„Es sei, als hätte Jena seinen Vater verloren.“
Mit diesen Worten verabschiedete Jenas Oberbürgermeister Heinrich Singer den Wissenschaftler und Unternehmer Ernst Abbe auf dessen Trauerfeier im Januar 1905. Einhundert Jahre später kann man sich kaum noch vorstellen, wie der Kopf eines weltweit operierenden Wirtschaftsunternehmens als Vater bezeichnet werden kann, denn schließlich steht das „Familienoberhaupt“ für Schutz, Vertrauen, ja auch Geborgenheit.
Auf welch beeindruckende Weise Ernst Abbe sich zu Lebzeiten einen solchen Nachruf erarbeitet hat, dokumentierte Kerstin Gerth in Zusammenarbeit mit dem Leiter des Zeiss-Archives, Wolfgang Wimmer, und veröffentlichte im Abbe-Jahr 2005 das Buch „Ernst Abbe – Wissenschaftler, Unternehmer, Sozialreformer. 1840-1905“, erschienen im Verlag Bussert & Stadeler.
Die Dokumentation beginnt mit der Kindheit und der Jugend Abbes, beschreibt die Verhältnisse, in denen der begabte Schüler aufwuchs, die anschließende Studienzeit in Jena und Göttingen und seine wissenschaftliche Laufbahn.
Im Jahre 1866 begann die Zusammenarbeit mit Carl Zeiss, die sich immer mehr vertiefte.
In den folgenden Jahrzenten erlebte das Unternehmen einen immensen wirtschaftlichen Aufschwung, auch angetrieben durch die gute Zusammenarbeit mit dem Glaschemiker Otto Schott.

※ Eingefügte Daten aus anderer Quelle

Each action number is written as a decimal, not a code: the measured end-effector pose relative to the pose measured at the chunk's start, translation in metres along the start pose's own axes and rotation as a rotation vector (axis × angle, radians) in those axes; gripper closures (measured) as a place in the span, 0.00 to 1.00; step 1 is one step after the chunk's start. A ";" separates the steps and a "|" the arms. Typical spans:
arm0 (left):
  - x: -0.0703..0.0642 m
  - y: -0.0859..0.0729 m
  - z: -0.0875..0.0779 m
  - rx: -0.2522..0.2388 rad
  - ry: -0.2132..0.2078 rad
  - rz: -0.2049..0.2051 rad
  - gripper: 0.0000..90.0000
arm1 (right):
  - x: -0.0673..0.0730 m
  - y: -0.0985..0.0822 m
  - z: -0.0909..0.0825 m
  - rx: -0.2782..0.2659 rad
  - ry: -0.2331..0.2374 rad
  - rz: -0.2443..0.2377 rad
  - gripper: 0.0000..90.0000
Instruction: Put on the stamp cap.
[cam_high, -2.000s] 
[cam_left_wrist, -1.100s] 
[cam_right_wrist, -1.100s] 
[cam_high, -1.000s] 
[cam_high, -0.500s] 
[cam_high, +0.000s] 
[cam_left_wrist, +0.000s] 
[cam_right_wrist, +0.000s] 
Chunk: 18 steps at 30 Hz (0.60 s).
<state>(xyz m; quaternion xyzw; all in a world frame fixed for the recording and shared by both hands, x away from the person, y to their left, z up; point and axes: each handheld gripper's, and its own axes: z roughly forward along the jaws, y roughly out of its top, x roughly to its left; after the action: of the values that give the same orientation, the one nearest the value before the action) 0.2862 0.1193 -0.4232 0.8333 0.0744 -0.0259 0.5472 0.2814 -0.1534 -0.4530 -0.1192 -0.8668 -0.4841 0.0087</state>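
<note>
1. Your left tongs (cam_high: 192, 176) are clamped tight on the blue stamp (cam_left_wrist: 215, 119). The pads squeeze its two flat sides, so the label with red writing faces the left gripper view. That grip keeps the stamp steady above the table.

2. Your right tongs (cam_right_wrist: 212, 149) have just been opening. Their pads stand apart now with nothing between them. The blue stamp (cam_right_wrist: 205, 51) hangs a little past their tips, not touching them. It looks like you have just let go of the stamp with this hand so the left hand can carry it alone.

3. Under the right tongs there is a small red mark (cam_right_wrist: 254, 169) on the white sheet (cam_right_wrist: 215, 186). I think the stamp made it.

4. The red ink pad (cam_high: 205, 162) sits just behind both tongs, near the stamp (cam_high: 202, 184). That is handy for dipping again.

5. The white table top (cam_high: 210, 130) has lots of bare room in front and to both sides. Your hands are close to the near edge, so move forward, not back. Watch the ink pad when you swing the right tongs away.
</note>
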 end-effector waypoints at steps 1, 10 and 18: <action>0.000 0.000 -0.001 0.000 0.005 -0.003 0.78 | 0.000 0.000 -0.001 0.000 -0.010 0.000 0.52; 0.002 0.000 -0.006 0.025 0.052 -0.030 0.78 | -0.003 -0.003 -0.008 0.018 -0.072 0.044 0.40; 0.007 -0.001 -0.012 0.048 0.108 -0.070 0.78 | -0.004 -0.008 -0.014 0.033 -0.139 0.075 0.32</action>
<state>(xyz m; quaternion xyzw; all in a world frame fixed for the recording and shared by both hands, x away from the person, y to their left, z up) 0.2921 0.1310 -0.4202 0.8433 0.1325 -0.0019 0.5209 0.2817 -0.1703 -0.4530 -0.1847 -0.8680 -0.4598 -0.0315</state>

Parallel zum wirtschaftlichen Aufschwung änderte sich aber auch die Situation innerhalb des Betriebes. Die von Abbe initiierten sozialpolitischen Maßnahmen brachten ihm letztendlich den Ruf des Sozialreformers ein, dem im Buch ein eigenes Kapitel gewidmet wurde.
Nach dem Motto, kein Wohltäter zu sein, sondern den Arbeitern zu ihren Rechten zu verhelfen, wurde der Neustundentag, später der Achtstundentag eingeführt, ein Fonds für Alters- und Hinterbliebenenrente eingerichtet, ein Arbeiterausschuss ins Leben gerufen, Mindestlöhne, Urlaub und Krankengeld garantiert. In den heutigen Zeiten des kontinuierlichen Abbaus von Sozialleistungen liest sich das wie ein Märchen.
Dieses Buch gibt nicht nur Einblicke in Abbes Leben, es zeichnet ein recht genaues Bild vom Wissenschaftler, Unternehmer aber auch vom Familienvater Ernst Abbe. Die zahlreichen Illustrationen und Abbildungen, die Zitate und Auszüge aus Briefwechseln machen ihn greifbar. Und nebenbei erfährt man viel über das Wachsen und Gedeihen der Stadt Jena, die in Abbes Studienjahren gerade mal 7000 Einwohner zählte.
Alles in allem ein Buch, das informiert, unterhält, neugierig, aber auch nachdenklich macht.